Ch-ch-ch-ch-changes. Not many of us are fans. The uncertainty, the anxiety, the rubbish situation that makes you need to change in the first place. It’s rarely good news. However, there are a few people that thrive on change. These revolutionary spirits like to break things down just for the fun of building them back up again. The first few weeks of the 2012/13 Premier League season have revealed Roberto Di Matteo as a man with a passion for reform, transforming Chelsea from the combative, direct and repugnant side of yester-year to an aesthetically pleasing, creative and fractionally less repugnant (they still have Cole and Terry after all) team with a seemingly insatiable craving for spectacular goals and three points.

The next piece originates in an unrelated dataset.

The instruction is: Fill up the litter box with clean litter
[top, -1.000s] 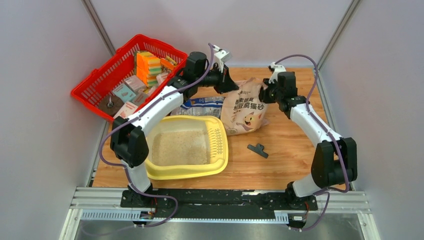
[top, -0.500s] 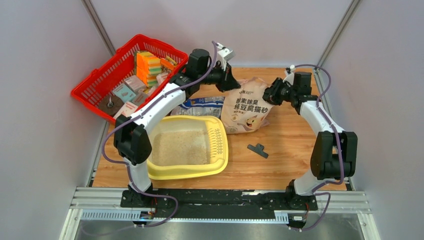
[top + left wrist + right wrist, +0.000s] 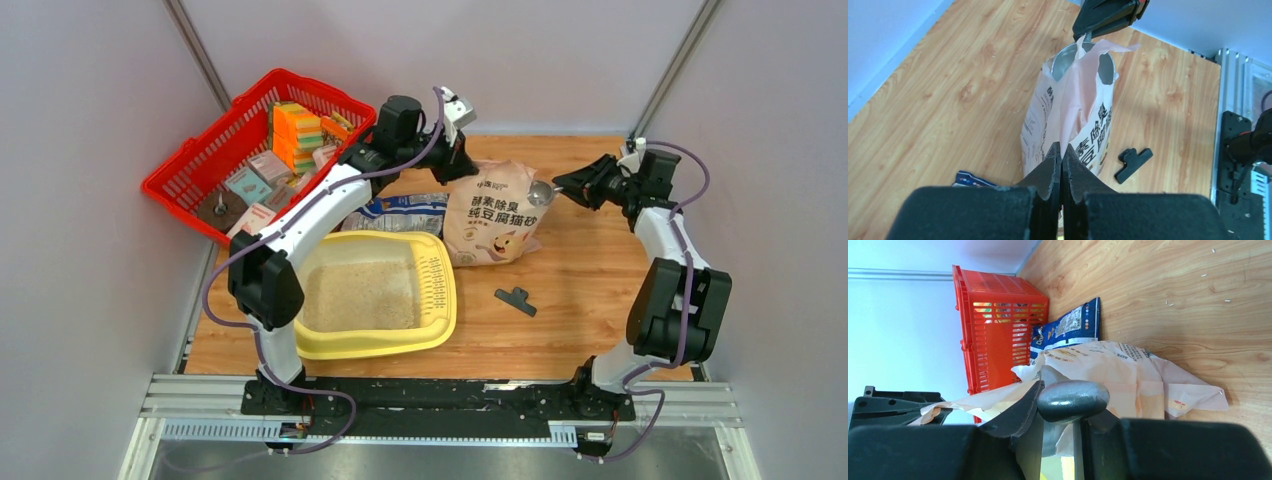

However, Robbie’s revolution took a major blow this weekend as Manchester United pitched up at Stamford Bridge and crushed the Blues 3-2 in a controversial Sunday afternoon showdown. Here at In Off the Ghost, we don’t want to focus on farcical refereeing and shameful racism. We will let proper football websites do that. All we want to do is make terrible puns and talk to dead people about football. So who better to discuss the potential impact of the game on Di Matteo’s aesthetic revolution at Stamford Bridge than perhaps the most famous revolutionary of all time? A cold welcome to Argentinian Marxist revolutionary and cigar enthusiast Che Guevara!
“I hate Chelsea and everything the club stands for. It is the embodiment of capitalist exploitation, and John Terry is still their captain” said Guevara, pale fist defiantly in the air, ragged beard floating through the ether, “but I can’t help but admire Roberto Di Matteo’s stylistic revolution at Stamford Bridge. However, yesterday’s defeat to Manchester United is a significant set-back for the Italian. Revolution is not an apple that falls when it is ripe. You have to make it fall. Clearly Fernando Torres is the only one at Chelsea who understands this concept. He was making himself fall all afternoon.”
“I have always said that the ultimate and most important revolutionary aspiration is to see human beings liberated from their alienation. The self-pitying isolation of Torres has become commonplace, but the listless figures of Hazard and Oscar was painful to watch. With the exception of Mata’s sublime free-kick, Chelsea failed to liberate the Subbuteo sized standard bearers of their tactical reformation and consequently were made to pay the price by Fergie’s flying wingers. But that shouldn’t set them back too much, Roman’s still sitting on enough ill-gotten petrodollars to pay the price a billion times over.
“The basic clay of revolutionary work is the youth; we place our hope in it and prepare it to take the banner from our hands. This applies to Di Matteo too, although he might have to fight John Terry first. Di Matteo must trust his revolution to his youngsters, but with the exception Daniel Sturridge. Judging by his performances this season, if the revolution was handed to him he would probably run around like a headless chicken for ten minutes and then punt it out for a throw in.
“After this painful defeat to their title rivals, Chelsea must remember that the road is long and full of difficulties, but I have one bit of advice for Roberto before I go – liberate comrades Mata, Oscar and Hazard and hasta la victoria siempre!”
(All material in this blog is entirely fictional and does not represent the views or opinions of anyone, alive or dead, other than those of the author.)